Bongolava mouse lemur
- Conservation status: Endangered (IUCN 3.1)

Scientific classification
- Kingdom: Animalia
- Phylum: Chordata
- Class: Mammalia
- Infraclass: Placentalia
- Order: Primates
- Suborder: Strepsirrhini
- Family: Cheirogaleidae
- Genus: Microcebus
- Species: M. bongolavensis
- Binomial name: Microcebus bongolavensis Olivieri et al., 2007

= Bongolava mouse lemur =

- Authority: Olivieri et al., 2007
- Conservation status: EN

Species of lemur

The Bongolava mouse lemur (Microcebus bongolavensis) is a species of mouse lemur endemic to Madagascar. It lives in western deciduous forest within a limited range, including Bongolava Forest and Ambodimahabibo Forest between the Sofia River and the Mahajamba River.

The Bongolava mouse lemur is one of the larger mouse lemurs. Its head and body measure 9–12.5 cm, and a tail measures 14.7–17.4 cm and it weighs about 54 g. In general appearance, the Bongolava mouse lemur looks like Danfoss' mouse lemur or the Golden-brown mouse lemur. The colour of the head can be differential, as ruddy bronze (especially in juveniles) ones were observed. Sometimes only a triangular area above eyes is brown or ruddy. The crown is pale gray. Between the eyes a characteristic white spot can be observed. The dorsum can be orange, maroon or red, sometimes there is an indistinct median darker line. The venter is cream white. The fur is dense but not long. The tail is longer than head and body, colored as the body, but distally it has longer and less dense fur. Its white hands and feet are covered by sparse fur too.

The species was described by Olivieri et al., 2007. The type locality is Madagascar, province Mahajanga, a fragment of forest near the village Ambodimahabibo near Port-Bergé.
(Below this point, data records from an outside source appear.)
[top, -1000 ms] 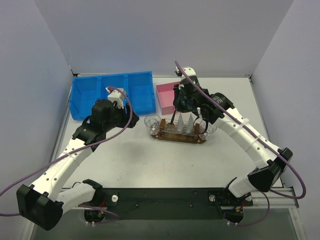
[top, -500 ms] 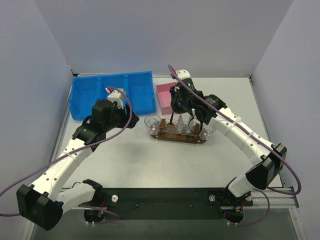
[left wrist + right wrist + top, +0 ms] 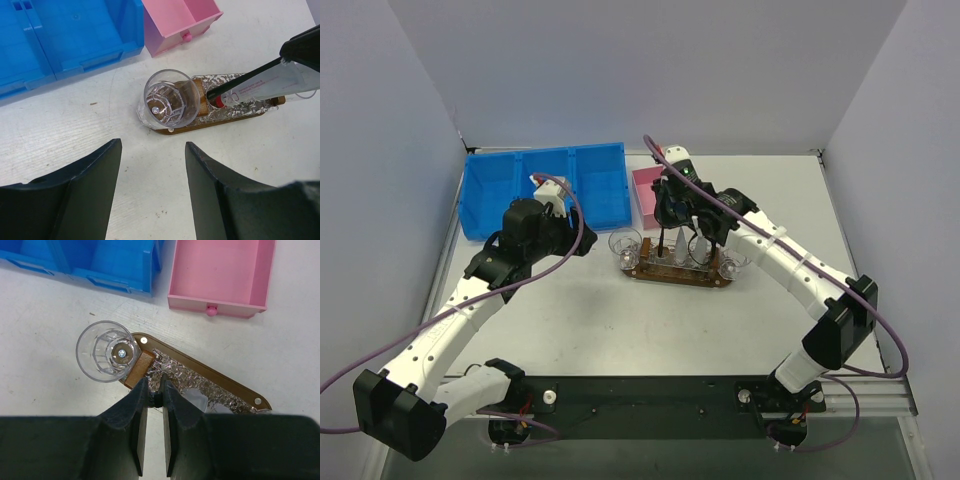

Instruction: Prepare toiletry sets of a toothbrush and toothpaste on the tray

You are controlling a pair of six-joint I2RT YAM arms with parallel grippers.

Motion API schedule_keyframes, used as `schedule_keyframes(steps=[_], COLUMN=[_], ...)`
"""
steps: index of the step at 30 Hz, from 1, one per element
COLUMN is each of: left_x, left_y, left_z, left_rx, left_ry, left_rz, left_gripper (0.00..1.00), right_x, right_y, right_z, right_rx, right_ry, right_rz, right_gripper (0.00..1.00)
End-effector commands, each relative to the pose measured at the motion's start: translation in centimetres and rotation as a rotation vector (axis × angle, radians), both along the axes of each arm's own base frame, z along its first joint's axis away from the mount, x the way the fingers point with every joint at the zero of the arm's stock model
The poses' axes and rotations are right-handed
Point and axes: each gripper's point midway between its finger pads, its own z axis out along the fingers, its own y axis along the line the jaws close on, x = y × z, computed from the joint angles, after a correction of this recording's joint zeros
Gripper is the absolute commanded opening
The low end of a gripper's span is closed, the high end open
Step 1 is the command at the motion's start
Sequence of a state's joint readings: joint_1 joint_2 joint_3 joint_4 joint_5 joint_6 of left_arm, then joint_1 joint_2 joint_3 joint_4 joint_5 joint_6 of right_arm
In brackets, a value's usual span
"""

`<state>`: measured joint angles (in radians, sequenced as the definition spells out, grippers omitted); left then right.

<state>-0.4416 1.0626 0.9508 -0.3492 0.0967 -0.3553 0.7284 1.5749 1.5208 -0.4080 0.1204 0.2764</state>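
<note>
Sliding leftward along the flat oval tray of dark brown wood (image 3: 670, 276), which lies on the white table (image 3: 620, 330) in front of the pink square box (image 3: 220, 270), the right arm (image 3: 790, 265) now stands nearer the tray's left end than it did a second ago, when it hung over the cups at the right end. We see the right jaws pressed almost together, clamped on the thin dark stick-like toothbrush (image 3: 245, 78). It slants down from them so that its lower end comes in just beside the reddish cap of a small white toothpaste tube (image 3: 260, 86) standing cap-down on the tray; whether that end is already inside a cup we cannot tell. At the tray's left end stands a clear plastic cup (image 3: 170, 97) with no tube and no brush in it. The left arm (image 3: 460, 305) has not moved: the left jaws hang apart and empty above the table, near the blue compartmented bin (image 3: 485, 190), facing that cup. We judge that the shift brings the toothbrush to the tube it is meant to join, so one set is close to complete. The left cup is still to be filled, and the brush is not yet let go.
</note>
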Motion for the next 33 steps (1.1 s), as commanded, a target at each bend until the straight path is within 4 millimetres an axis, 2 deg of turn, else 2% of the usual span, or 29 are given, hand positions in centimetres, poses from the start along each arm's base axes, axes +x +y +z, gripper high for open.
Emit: schedule_keyframes(steps=[1, 23, 33], left_x=[0.5, 0.6, 0.7], left_y=[0.2, 0.5, 0.7], left_z=[1.4, 1.4, 1.6], left_rx=[-0.019, -0.021, -0.023], left_ry=[-0.037, -0.043, -0.049], left_rz=[0.015, 0.025, 0.030], left_gripper=[0.64, 0.64, 0.64], right_x=[0.2, 0.3, -0.4], right_y=[0.8, 1.6, 1.6], right_z=[-0.1, -2.0, -0.7], right_rx=[-0.006, -0.037, -0.060], right_ry=[-0.001, 0.055, 0.089], right_rz=[0.025, 0.051, 0.090], right_gripper=[0.00, 0.00, 0.00])
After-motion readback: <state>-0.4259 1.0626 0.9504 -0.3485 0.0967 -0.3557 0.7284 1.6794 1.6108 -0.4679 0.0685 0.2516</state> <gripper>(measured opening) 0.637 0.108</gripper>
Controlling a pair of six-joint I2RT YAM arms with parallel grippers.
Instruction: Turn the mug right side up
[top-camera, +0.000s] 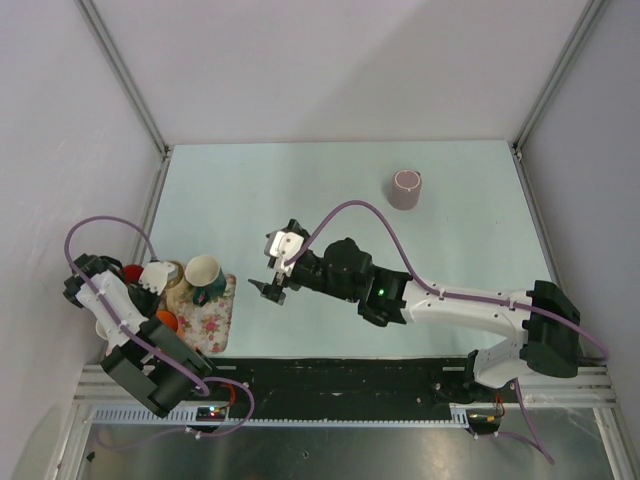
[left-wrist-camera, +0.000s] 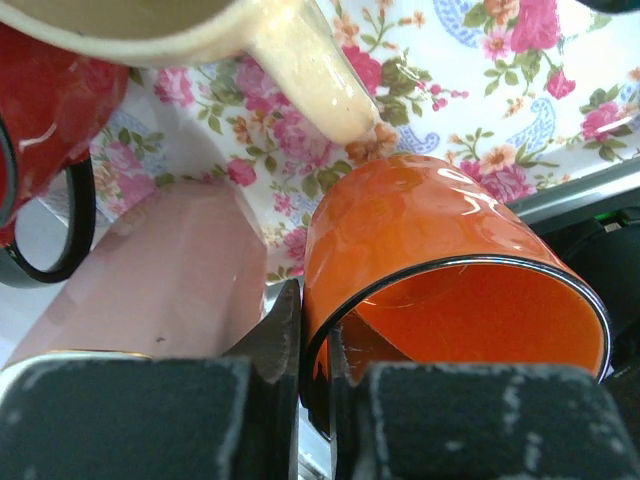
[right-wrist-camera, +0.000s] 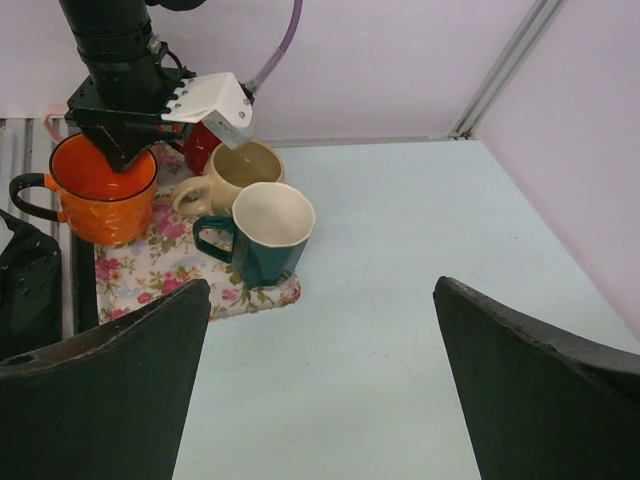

Geographical coordinates are 47° 28' E, 15° 30' S. Before the Bongolava mouse lemur was described, the author had thought that area had been dwelled by another congeneric species, a Golden-brown mouse lemur. The species is monotypic.

Data concerning behaviour or live cycle of the Bongolava Mouse Lemur are scarce. It is an arboreal and nocturnal animal. According to IUCN, a generation lasts 5 to 6 years.

Like all other cheirogaleids, the Bongolava mouse lemur is endemic to Madagascar. It occurs only in 3 forest patches in the north-western part of the island, between the rivers Mahajamba-Est and Sofia, near Port-Bergé. It can be present in the Bongolava Classified Forest. However, the area the species dwells is lesser than 1100 km². The habitat consists of primary dense mountain forest. Diet of the Bongolava mouse lemur was not researched with scrutiny. Is probably consumes insects and fruit, and maybe other items also consumed by congeneric lemurs.

IUCN classified the species first time in 2008 as Data Deficient. 6 years later its status was changed to Endangered, as it was rated in 2020 too. There is no estimation of the whole population, but it probably decreases. Genetic research showed a drastic decrease in genetic diversity of the species in the last few centuries, when the forests of Madagascar were destroyed by human. Species habitat is continually destroyed and transformed into farmland. What is more, the lemurs are hunted by humans. They are not kept in captivity.